→ EXERCISE
In the listing beneath this line, copy exactly the lines starting with the one containing "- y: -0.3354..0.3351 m" and going on through the one containing "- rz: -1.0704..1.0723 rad".

═════ DATA FOR REVIEW ═════

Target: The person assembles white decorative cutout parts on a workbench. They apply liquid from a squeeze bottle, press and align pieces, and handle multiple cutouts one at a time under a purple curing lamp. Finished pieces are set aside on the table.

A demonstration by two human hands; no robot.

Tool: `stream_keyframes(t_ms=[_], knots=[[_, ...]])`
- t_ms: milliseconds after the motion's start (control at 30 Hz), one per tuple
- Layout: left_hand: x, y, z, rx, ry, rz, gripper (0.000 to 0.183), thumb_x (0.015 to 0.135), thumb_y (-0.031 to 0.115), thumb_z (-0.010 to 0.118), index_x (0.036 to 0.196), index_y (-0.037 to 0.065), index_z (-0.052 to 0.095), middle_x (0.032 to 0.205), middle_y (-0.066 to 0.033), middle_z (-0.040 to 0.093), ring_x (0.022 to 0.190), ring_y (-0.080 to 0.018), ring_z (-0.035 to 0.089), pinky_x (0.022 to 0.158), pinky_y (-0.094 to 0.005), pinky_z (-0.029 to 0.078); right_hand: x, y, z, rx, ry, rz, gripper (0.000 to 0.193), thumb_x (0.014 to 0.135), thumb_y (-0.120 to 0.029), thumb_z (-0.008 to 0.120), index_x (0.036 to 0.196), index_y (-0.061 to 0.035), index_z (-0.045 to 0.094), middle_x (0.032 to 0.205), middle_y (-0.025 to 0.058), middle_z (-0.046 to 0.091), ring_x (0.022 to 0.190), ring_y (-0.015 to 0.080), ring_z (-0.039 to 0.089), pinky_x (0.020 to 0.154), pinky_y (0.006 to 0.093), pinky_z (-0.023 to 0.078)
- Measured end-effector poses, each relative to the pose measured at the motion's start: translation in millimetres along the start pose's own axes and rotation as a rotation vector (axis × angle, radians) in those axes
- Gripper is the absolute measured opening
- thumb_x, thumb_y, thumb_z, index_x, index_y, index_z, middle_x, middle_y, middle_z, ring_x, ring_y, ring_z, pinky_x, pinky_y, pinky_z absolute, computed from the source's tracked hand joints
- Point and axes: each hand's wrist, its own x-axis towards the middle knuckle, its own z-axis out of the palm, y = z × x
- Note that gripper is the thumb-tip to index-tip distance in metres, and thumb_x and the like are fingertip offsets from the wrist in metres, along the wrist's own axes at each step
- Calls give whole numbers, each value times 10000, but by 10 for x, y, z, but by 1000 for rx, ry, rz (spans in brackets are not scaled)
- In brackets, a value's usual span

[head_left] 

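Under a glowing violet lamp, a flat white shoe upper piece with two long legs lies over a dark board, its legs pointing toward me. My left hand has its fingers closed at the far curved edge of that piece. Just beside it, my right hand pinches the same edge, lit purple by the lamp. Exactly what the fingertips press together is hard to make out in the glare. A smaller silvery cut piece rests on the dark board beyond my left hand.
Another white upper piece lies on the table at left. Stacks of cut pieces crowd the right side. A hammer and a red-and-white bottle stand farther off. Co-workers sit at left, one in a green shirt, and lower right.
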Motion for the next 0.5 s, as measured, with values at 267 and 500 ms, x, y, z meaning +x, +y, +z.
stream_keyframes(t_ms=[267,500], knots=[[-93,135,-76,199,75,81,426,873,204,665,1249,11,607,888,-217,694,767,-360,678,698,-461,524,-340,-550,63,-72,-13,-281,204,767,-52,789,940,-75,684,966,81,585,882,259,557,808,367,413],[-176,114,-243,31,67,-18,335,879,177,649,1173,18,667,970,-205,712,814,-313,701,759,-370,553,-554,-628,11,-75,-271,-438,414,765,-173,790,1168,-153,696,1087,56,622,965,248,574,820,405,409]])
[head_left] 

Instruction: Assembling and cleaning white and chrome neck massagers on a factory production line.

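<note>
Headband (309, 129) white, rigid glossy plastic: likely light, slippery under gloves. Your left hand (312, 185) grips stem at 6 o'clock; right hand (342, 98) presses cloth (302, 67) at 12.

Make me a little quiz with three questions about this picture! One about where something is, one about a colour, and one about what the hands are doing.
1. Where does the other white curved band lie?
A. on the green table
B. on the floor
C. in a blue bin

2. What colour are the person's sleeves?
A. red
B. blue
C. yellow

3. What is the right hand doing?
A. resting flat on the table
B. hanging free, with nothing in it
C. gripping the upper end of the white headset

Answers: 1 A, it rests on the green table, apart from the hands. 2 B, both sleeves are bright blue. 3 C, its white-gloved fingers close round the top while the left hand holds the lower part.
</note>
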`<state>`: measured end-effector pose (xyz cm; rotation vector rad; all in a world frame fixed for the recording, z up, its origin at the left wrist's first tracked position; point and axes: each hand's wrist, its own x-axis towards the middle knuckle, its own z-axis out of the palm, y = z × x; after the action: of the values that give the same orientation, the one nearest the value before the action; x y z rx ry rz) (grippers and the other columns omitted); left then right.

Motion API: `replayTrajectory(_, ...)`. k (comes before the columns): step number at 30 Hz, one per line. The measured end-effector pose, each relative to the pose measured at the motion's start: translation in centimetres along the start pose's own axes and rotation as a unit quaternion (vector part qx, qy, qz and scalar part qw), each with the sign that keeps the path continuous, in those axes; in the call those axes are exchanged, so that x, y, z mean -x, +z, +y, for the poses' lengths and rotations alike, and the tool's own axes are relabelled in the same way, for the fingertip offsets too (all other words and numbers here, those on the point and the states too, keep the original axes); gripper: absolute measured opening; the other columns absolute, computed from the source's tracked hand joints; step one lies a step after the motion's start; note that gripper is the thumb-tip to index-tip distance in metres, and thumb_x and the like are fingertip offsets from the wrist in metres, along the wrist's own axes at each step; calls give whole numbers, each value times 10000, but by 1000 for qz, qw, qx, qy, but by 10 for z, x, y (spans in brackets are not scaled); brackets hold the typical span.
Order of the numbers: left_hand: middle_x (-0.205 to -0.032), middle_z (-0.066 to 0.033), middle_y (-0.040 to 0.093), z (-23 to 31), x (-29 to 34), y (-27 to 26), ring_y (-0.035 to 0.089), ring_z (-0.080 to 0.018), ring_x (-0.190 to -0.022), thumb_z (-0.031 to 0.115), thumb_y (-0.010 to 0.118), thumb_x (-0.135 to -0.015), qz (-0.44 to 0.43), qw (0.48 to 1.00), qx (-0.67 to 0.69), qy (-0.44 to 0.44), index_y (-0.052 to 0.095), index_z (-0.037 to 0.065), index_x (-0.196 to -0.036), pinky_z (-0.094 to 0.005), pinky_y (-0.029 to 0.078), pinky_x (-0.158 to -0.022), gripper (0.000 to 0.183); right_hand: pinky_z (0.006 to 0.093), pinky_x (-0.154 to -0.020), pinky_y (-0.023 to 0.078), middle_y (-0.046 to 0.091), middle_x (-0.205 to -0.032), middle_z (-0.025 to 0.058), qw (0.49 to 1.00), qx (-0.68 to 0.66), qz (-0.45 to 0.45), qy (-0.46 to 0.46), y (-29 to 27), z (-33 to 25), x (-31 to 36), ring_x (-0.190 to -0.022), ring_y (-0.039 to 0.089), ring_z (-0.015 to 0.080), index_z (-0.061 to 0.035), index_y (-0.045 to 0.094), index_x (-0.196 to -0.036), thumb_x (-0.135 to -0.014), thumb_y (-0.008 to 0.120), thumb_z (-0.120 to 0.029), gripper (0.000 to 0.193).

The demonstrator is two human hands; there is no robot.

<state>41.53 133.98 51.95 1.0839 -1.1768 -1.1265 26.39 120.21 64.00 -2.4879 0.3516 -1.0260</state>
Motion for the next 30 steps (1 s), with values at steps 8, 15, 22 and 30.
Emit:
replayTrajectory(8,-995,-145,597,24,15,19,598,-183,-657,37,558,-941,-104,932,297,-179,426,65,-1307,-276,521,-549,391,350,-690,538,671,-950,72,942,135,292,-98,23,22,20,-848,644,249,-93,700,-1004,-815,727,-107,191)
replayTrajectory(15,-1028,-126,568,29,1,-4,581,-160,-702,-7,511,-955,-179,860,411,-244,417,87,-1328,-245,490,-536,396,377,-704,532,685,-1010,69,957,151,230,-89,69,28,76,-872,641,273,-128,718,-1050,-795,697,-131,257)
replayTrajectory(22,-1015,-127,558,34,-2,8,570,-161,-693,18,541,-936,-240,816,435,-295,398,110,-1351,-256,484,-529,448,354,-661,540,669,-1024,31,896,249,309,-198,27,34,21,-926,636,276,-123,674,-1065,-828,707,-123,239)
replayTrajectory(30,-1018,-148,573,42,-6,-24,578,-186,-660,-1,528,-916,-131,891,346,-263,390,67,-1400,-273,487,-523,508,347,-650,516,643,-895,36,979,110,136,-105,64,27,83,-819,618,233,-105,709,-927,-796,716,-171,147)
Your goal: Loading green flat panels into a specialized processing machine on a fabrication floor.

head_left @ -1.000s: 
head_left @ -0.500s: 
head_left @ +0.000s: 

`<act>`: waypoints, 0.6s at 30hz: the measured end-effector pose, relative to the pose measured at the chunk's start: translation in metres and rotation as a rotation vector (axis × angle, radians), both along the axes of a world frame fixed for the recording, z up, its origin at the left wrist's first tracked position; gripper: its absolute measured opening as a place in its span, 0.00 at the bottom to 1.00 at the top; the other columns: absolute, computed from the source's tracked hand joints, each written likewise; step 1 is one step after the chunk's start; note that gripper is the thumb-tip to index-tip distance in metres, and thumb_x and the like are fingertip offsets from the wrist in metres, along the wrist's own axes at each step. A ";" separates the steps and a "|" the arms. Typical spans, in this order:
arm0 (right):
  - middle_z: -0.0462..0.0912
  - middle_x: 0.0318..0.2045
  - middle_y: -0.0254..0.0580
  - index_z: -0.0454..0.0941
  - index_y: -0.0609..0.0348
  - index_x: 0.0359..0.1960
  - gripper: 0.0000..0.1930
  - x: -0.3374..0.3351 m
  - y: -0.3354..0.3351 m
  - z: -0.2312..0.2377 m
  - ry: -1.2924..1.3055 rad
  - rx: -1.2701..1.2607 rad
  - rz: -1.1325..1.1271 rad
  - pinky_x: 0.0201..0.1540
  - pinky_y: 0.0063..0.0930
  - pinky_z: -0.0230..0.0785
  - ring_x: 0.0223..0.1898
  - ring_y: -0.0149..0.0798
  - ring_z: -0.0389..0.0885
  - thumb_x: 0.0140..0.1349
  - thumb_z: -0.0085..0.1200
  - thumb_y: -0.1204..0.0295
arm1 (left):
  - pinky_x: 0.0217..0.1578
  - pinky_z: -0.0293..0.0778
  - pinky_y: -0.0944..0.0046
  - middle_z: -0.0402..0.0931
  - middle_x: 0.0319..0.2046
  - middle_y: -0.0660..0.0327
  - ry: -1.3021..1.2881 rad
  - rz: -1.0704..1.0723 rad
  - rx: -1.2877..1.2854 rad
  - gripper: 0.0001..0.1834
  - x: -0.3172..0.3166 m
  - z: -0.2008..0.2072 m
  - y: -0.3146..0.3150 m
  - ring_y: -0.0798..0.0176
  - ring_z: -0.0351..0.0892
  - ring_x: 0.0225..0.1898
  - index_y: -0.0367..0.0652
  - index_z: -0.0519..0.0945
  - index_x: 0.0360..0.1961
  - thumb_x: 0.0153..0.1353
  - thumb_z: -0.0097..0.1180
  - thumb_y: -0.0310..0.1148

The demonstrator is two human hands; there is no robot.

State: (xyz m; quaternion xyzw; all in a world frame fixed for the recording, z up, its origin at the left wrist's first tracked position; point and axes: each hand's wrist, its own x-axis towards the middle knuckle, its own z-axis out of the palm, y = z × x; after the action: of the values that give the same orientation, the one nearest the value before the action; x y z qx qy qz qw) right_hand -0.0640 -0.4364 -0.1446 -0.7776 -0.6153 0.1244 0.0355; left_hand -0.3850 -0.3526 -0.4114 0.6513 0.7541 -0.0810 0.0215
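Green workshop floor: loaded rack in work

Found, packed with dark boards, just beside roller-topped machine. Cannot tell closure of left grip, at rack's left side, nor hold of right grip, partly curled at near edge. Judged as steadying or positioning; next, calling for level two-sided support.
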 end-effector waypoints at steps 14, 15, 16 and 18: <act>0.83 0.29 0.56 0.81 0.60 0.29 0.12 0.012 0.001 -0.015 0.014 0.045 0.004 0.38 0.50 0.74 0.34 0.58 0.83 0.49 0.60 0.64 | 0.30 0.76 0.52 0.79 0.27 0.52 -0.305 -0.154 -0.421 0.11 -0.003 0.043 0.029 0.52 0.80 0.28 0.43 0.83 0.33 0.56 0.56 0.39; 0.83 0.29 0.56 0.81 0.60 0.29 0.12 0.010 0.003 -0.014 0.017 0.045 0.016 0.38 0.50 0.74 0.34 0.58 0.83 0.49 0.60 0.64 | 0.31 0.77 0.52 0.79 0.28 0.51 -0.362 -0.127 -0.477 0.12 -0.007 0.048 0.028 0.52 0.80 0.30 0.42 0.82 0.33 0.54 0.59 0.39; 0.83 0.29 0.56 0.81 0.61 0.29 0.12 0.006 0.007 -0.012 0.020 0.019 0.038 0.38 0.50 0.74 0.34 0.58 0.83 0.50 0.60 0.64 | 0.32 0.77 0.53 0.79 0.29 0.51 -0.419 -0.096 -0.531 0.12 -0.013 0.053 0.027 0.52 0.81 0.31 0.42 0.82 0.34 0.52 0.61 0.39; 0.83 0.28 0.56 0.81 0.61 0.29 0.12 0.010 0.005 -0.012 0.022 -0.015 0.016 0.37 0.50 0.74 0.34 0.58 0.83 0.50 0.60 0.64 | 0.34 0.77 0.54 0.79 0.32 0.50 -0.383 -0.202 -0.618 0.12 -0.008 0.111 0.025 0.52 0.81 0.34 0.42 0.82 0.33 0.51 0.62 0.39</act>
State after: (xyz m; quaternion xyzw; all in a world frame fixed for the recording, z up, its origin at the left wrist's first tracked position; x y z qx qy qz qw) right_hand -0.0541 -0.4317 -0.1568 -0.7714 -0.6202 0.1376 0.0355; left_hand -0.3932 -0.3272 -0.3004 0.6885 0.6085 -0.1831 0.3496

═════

→ YOUR RESPONSE
  - y: -0.3354..0.3351 m
  - z: -0.2312..0.2377 m
  - ry: -1.2924..1.3055 rad
  - rx: -1.2701..1.2607 rad
  - rz: -1.1325..1.1271 rad
  - pinky_x: 0.0201..0.1540
  - pinky_y: 0.0063..0.0930
  - pinky_z: -0.0230..0.0785
  - ring_x: 0.0223..0.1898
  - ring_y: -0.0149..0.0798
  - ring_z: -0.0389..0.0885
  - thumb_x: 0.0140..0.1349
  - thumb_z: -0.0085..0.1200
  - thumb_y: -0.1204..0.0295
arm1 (left):
  - pinky_x: 0.0217..0.1578
  - pinky_z: -0.0293..0.0778
  - pinky_y: -0.0944..0.0046
  - middle_z: -0.0402..0.0931
  - middle_x: 0.0319..0.2046
  - middle_y: -0.0660..0.0327
  - ry: -1.3021..1.2881 rad
  - rz: -1.0704..1.0723 rad

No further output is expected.